Reacting to that information, Prof Joshua Alabi admitted that the company was appointed through sole-sourcing but indicated the actions of the Council is not illegal.
He also indicated that the school since his time in office had engaged in sole-sourcing “and I believe they are still doing them,” he said.
“It is not legally wrong to pick a Lawyer through sole sourcing. The report says sole sourcing, and the sole sourcing is true. Through the governing Council of the University, we did the sole sourcing for a Lawyer and sole sourcing is legally not wrong and the auditors have made a mistake and we have to correct them. We have to use the media again to correct them through our own internal and external research,” he explained.
He disclosed to JoyNews that prior to his end of tenure in office, he reached out to the auditing firm, however, all attempts to have him audited were unsuccessful.
According to him, the auditing firm kept providing him with “funny excuses” but has now resurfaced four years later and accused him of illegal acts.

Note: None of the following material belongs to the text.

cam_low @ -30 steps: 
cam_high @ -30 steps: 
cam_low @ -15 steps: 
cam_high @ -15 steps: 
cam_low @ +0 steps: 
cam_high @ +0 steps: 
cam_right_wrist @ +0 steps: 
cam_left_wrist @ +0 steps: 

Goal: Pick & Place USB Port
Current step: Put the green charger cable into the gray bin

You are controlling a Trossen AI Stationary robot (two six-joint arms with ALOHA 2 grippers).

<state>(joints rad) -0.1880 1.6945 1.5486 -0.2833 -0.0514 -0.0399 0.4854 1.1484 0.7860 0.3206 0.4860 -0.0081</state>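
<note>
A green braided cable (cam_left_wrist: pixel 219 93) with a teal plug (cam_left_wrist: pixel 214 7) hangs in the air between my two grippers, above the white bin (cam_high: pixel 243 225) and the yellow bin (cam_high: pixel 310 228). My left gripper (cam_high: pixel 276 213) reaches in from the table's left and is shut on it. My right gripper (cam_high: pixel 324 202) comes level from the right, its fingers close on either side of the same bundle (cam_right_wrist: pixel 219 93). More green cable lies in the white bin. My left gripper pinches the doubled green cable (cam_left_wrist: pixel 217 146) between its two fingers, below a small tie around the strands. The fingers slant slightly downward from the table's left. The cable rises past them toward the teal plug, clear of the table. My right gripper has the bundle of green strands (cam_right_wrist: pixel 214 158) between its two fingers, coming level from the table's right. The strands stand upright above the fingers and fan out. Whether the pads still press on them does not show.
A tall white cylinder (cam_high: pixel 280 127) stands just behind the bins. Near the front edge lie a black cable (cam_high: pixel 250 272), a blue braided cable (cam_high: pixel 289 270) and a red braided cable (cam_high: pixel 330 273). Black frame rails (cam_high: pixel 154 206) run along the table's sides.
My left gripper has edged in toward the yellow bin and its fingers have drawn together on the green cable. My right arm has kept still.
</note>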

“You see when I was in UPSA before I left, I wrote to the auditors to come and audit me before I leave. This idea of auditing people when they have left and people come into positions and they are not able to whether intentional or unintentional to defend what the previous people did and you put it out there, for me, I disagree. So when I was leaving, on numerous occasions I wrote to them that I will be leaving, I want them to come and audit my books before I leave.
“They never came. Funny, funny excuses then four years later, you will hear that you employed somebody for no work done,” he stated.
He, therefore, argued that there should be some sort of compensation to the affected party when issues regarding hard work and reputation are brought to ridicule before the general public.
“… and I think when people work like that and they tarnish peoples images, there must be something against them too. There must be some compensation for those they have destroyed. It is equally very important,” he concluded.